From the tested samples, 10 were positive (Cundinamarca L+T: 1 Ct 34.52, CT: 1 Ct 27.7, and K: 1 Ct 37.13; Santander L+T: 1 Ct 32.32, CT: 1 Ct 31.28; and Valle del Cauca L+T: 2 Ct 31.91 ± 0.43, CT: 2 Ct 30.05 ± 1.74, and K: 1 Ct 30,82) with mean Ct 31.81 ± 2.9, and a partial S1 sequence was obtained for one of them (cecal tonsil/Cundinamarca Ct 27.7) (GenBank accession number MK896657) which was assigned to genotype GI lineage 11 (Fig. 1) using a classification based on Valastro et al. [23]; nucleotide identities showed a variation between 58.1 and 85.9%. Since bootstrapping was less than 75%, another phylogenetic tree was constructed following the same method for the first tree and using the phylogenic analysis proposed by De Wit et al. [12], in which MK896657 was located close, but outside the cluster Brazil I (Fig. 2), and the nucleotide identities ranged from 0.778 to 0.929. Fourteen amino acid residues changes were observed: S255D, S257L, R261K, D282Y/H, F288L/P/S, Y303H/C, C321V, V323K, F332Y, W347L, G348W, F352L, I354V, and F156L with references to Brazilian strains (Genbank access KP202366-372, AF093793-4, AF169859-860, M21970, AY561713, AY851295, X15832, and KY626044).

Fig. 1
figure 1

Maximum likelihood phylogenetic tree for partial spike protein region S1 HVR3 (nt 705–1097) of AvCoV. The figure showing genotypes I to VI and the respective lineages. The GI-11 detected in this study is in bold. The bar represents number of substitutions per site

Fig. 2
figure 2

Maximum likelihood phylogenetic tree for the partial spike protein region S1 HVR3 (nt 705–1097) of AvCoV. The figure shows the genotypes detected in Brazil in the respective lineage on genotype GI-11 and the sample MK896657, which showed a significative bootstrapping in relation with the sequences in the study. The bar represents the number of substitutions per site

GI-11 probably emerged in the 1960s and was believed to be restricted to Argentina, Brazil, and Uruguay [21]. GI-11 represents 74% of AvCoV types in Brazil [11, 15] and was implicated in nephrosis, orchitis, respiratory, and enteric diseases [12, 24].

Regarding the farms sampled in this study, increased mortality was the sign reported for the broilers; AvCoV is a known cause of mortality in broilers [4] and GI-11 has been shown to cause a significant economic burden in broilers [9], showing that this lineage is more widespread than previously considered.
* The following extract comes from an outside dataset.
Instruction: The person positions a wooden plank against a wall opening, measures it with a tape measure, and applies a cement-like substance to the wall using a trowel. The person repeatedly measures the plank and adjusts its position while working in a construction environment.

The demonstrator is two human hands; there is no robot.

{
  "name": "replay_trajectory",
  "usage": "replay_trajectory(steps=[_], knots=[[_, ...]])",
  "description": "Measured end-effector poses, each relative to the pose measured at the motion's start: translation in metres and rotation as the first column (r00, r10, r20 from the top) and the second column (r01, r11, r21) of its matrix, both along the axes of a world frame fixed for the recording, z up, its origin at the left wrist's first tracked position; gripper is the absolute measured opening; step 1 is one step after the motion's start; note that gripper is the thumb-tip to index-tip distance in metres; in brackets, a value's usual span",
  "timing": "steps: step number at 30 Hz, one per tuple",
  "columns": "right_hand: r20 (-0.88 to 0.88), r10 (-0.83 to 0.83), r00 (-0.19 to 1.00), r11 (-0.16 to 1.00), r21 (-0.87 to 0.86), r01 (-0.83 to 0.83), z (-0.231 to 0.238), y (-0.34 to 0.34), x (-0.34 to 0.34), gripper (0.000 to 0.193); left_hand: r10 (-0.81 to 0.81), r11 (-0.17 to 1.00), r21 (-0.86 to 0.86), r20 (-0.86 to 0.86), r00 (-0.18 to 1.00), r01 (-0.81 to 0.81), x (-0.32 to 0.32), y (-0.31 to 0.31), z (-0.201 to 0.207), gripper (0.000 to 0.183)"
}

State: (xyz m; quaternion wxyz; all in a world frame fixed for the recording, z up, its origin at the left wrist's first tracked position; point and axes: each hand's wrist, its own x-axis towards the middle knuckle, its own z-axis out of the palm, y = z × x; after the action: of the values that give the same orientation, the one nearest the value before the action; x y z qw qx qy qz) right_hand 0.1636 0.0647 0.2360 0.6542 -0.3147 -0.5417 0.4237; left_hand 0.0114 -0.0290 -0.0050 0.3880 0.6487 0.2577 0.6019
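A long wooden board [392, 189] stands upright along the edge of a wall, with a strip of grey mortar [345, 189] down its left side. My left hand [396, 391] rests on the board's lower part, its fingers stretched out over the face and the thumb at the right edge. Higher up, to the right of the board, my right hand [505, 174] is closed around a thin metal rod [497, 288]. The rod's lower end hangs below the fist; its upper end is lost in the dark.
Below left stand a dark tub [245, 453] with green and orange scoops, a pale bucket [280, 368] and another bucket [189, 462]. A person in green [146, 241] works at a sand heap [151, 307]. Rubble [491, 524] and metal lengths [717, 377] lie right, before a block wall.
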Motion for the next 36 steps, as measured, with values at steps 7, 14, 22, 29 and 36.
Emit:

The first full genome of AvCoV GI-11 was published in 2016 [5], showing a 27,615-nt genome with a gene arrangement similar to other AvCoVs, but with a phylogeny that confirmed its divergence from the other lineages. Obtaining the full genome for the strain reported herein will allow for an in-depth understanding of the phytogeography and evolution of this lineage in South America.

It is important to highlight that Alvarado et al. [2] based their study on portion of S1 gene that corresponds to HVR 1 and 2, while the sequence obtained herein maps to HVR 3, impairing a comparison between both studies. On the other hand, the sequences reported in 2016 [8] are not yet available on GenBank, but only their phylogenic relationships were mentioned in that report.

Whether GI-11 is to become a concern for the poultry industry in Colombia still remains to be determined, as additional data is needed regarding its distribution in this country and its pathogenic consequences, as well as robust scientific data, before changes in vaccine strains are seriously considered.

In summary, the present study indicates that Avian coronavirus be widespread in South America, with few countries that have yet reported it, which makes it necessary to clarify how this subtype has spread throughout most of the continent, taking into account the poultry trade between the South American countries and their sanitary protocols.